Mitropoulos was the son of father who was a merchant navy chief engineer officer and a mother who was the daughter of a shipmaster and owner of brigantines and schooners. Mitropoulos is the husband of Chantal Byvoet, with whom he had two children, namely Elias and Athina Mitropoulos.[1]

Educational background[]

He studied secondary education from the St. Paul French College in the city of Piraeus in Greece. He studied at the Aspropyrgos Merchant Marine Academy in Athens at Attica from 1957 to 1959. After his apprenticeship on board merchant ships from 1959 to 1962, Mitropoulos studied at the Hellenic Coast Guard Academy from 1962 to 1964.[1]


After studying at the Hellenic Coast Guard Academy in 1964, Mitropoulos practiced as a Coast Guard Officer in Corfu then in Piraeus, retiring as a Rear Admiral. He studied shipping economics in Italy in 1965, then marine technology in the United Kingdom in 1970.[1] He started his career as a member of the Greek delegation in 1966. Among his achievement included the laying down of the foundation for establishing the Joint Maritime and Aeronautical Search and Rescue Centre of Greece. He was the harbor master of Corfu from 1977 to 1979.[1]

He began his career at the International Maritime Organization in January 1979. He held positions such as Implementation Officer of the Maritime Safety Division (1979), Head of the Navigation Section (1985), Senior Deputy Director for Navigation and Related Matters (1989), Director of the Maritime Safety Division (1992), Secretary of the Maritime Safety Committee (1992), Assistant Secretary-General (2000), and as Secretary-General beginning 2004. His first tenure was from 2004 to 2008. His second term began in 2008 and was completed in December 2011. He also acted as Chancellor of the World Maritime University in Sweden (2004) and as Governing Board Chairman of the International Maritime Law Institute in Malta (2004).[1]


He received multiple awards and recognitions during his career for his achievements.

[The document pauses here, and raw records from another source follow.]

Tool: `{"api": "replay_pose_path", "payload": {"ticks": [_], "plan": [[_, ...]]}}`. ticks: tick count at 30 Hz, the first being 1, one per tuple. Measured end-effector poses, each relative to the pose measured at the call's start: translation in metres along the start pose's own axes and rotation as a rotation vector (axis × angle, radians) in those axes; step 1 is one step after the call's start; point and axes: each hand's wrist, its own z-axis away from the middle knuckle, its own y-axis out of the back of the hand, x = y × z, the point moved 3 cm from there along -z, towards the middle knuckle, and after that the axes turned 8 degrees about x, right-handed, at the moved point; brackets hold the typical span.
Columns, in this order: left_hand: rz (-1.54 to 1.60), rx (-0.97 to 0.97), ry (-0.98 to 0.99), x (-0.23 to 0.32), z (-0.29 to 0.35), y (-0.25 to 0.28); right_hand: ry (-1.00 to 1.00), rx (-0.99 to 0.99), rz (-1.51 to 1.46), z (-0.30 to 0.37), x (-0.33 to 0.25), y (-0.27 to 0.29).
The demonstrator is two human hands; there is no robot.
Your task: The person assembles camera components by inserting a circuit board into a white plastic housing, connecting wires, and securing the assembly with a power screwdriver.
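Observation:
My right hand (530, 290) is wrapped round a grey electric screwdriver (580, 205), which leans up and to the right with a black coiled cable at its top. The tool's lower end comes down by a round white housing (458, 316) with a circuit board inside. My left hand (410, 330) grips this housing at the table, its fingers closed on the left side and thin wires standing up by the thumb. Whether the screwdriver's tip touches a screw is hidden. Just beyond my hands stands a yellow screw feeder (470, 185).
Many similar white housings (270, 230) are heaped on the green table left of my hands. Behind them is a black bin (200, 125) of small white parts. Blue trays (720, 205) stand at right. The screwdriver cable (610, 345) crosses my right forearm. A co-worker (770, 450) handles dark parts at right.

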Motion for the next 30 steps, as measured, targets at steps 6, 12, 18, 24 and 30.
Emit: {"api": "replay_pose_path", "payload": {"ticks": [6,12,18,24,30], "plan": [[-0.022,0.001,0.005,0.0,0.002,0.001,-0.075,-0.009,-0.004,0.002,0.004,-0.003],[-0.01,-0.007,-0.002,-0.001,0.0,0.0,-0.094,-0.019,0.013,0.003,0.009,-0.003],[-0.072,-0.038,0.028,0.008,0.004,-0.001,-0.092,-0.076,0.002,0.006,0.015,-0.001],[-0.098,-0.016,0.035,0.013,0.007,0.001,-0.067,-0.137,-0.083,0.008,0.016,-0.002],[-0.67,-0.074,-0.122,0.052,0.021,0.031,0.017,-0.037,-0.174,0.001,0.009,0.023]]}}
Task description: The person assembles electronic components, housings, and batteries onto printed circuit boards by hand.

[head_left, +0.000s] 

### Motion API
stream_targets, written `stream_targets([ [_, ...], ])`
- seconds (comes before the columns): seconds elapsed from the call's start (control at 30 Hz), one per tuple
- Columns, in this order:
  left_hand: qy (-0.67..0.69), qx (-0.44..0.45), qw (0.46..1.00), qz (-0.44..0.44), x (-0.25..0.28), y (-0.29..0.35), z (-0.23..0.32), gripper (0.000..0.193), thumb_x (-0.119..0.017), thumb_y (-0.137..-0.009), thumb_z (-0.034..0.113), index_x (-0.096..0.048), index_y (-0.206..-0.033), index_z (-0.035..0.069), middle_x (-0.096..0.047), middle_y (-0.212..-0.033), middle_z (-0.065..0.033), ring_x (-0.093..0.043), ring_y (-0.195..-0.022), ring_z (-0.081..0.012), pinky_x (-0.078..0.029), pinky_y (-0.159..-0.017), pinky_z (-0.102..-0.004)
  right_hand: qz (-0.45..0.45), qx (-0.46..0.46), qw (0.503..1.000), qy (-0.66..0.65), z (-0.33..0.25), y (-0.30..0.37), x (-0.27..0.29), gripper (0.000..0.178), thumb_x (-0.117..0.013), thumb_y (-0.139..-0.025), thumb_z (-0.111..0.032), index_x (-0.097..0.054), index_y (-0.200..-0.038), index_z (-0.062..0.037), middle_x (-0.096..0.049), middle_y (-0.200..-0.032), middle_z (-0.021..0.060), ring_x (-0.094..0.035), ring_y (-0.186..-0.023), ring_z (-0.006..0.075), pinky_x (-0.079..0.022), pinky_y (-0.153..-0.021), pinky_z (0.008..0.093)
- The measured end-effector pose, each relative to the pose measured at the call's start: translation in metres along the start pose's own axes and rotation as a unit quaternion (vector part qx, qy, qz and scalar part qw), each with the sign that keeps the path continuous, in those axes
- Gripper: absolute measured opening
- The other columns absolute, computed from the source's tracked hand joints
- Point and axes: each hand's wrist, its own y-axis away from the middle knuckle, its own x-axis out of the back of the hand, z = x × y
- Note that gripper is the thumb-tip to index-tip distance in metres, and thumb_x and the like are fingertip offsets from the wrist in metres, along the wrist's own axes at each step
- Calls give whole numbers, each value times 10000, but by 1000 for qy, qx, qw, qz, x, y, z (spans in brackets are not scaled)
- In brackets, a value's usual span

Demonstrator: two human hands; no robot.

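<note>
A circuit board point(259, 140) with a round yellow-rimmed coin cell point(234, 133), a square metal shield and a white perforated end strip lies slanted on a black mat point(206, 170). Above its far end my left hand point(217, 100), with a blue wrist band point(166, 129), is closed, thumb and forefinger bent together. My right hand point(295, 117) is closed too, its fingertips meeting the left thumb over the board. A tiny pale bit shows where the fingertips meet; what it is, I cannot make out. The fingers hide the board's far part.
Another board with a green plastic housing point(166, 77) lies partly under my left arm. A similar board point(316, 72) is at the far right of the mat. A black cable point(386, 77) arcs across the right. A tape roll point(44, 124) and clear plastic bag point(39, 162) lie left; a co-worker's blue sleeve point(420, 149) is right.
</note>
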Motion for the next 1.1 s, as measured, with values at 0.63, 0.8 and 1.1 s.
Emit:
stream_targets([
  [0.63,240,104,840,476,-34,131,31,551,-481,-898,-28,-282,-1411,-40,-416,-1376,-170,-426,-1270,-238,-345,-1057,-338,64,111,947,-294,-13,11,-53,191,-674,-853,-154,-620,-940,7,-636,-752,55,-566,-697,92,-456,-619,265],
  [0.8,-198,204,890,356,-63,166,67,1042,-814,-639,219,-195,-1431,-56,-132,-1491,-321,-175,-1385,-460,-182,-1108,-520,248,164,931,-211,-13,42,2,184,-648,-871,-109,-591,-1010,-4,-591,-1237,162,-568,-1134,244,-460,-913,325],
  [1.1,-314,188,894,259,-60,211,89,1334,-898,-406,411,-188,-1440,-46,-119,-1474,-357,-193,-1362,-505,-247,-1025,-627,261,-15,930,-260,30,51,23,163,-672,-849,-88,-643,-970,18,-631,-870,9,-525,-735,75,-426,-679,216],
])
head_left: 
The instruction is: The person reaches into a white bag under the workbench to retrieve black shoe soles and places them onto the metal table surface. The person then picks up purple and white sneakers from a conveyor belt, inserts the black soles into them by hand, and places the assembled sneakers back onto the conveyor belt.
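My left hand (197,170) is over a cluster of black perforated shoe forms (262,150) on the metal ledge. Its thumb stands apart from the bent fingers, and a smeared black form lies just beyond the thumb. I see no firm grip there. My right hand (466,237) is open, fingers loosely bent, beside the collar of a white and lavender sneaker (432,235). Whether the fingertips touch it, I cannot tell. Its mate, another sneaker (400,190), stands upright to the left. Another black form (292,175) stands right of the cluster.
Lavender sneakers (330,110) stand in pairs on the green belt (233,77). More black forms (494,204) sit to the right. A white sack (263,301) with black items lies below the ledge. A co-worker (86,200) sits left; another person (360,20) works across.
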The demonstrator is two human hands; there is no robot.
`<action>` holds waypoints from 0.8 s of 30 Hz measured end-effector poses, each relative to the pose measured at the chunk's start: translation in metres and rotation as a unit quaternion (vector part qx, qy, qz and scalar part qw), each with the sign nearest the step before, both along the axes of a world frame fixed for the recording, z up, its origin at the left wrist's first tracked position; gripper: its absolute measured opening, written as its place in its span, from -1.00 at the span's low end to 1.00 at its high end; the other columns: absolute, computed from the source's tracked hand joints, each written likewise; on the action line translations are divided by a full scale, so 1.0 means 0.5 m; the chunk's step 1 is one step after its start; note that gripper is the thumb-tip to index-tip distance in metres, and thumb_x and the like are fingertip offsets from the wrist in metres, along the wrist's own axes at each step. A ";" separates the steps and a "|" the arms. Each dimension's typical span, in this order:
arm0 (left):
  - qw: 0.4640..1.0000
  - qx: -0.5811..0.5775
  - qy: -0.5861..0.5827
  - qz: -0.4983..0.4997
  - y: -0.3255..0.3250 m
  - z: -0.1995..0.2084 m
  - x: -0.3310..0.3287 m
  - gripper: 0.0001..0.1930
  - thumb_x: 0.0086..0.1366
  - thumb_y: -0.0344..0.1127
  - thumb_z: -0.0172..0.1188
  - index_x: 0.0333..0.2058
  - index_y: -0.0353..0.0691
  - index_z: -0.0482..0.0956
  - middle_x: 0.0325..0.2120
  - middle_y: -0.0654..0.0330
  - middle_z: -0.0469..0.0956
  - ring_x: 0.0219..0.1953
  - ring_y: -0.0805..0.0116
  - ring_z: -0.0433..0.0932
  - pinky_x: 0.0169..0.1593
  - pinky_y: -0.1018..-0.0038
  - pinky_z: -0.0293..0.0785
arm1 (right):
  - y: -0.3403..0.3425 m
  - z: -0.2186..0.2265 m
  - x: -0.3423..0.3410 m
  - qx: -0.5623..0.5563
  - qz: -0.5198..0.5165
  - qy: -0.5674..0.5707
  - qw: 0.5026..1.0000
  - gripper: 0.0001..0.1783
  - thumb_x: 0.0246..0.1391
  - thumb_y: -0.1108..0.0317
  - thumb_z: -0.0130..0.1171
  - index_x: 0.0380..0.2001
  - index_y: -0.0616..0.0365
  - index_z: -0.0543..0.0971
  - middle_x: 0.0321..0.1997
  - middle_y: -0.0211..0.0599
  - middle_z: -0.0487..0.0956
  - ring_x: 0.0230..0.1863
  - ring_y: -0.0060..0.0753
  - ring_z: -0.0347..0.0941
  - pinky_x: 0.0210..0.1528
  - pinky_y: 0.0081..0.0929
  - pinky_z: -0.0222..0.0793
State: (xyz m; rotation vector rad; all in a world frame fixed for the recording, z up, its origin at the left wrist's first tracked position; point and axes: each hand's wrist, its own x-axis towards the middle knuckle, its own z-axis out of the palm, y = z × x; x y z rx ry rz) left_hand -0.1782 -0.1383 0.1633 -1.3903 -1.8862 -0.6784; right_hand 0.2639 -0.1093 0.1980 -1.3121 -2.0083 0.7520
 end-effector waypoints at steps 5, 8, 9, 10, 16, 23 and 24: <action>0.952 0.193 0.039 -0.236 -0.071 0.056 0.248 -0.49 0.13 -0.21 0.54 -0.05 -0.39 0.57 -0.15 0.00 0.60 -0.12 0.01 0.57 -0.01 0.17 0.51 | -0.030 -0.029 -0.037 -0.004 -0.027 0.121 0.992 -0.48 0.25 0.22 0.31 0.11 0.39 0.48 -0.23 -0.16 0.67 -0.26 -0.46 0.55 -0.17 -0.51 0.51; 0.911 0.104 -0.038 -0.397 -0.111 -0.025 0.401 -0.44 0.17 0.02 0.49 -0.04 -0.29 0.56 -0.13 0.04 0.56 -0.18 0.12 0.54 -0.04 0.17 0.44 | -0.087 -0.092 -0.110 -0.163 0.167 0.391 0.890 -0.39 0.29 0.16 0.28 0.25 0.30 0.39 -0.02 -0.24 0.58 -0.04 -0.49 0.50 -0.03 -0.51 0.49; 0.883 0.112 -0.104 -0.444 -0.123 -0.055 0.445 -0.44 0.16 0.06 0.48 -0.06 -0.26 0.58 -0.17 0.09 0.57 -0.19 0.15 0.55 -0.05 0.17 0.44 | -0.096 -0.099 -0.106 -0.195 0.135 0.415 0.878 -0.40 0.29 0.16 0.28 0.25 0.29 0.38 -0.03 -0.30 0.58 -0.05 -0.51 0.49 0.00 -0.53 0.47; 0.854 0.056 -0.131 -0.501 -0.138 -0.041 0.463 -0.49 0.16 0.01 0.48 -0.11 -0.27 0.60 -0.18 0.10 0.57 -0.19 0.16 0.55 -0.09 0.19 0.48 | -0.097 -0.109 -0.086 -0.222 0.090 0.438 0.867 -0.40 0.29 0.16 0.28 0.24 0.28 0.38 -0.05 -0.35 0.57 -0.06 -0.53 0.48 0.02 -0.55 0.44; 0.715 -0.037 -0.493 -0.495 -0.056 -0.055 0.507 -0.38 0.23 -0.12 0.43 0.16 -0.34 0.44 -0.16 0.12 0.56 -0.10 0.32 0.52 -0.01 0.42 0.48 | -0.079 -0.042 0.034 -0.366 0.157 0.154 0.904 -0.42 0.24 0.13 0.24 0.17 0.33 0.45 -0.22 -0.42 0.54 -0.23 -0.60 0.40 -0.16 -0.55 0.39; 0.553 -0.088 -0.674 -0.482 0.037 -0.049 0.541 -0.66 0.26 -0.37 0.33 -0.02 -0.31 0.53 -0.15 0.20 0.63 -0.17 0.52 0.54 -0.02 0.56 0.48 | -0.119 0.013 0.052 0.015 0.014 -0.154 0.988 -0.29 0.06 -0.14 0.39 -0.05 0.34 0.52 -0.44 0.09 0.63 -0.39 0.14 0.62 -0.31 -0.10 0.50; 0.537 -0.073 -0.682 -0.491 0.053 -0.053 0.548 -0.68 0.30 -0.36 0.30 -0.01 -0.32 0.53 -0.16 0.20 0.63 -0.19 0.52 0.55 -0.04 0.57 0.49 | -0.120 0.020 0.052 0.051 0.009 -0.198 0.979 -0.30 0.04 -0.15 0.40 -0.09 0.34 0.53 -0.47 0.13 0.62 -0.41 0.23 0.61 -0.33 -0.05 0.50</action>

Among them was for being the author of the book Tankers: Evolution and technical issues, which won him the first prize during the Year of Shipping panhellenic competition in 1969.[1] In 2011 Mitropoulos was awarded the International Maritime Prize for his contribution to the work of the International Maritime Organization. In 2013 he received an Honorary Doctorate from the World Maritime University in Malmö, Sweden.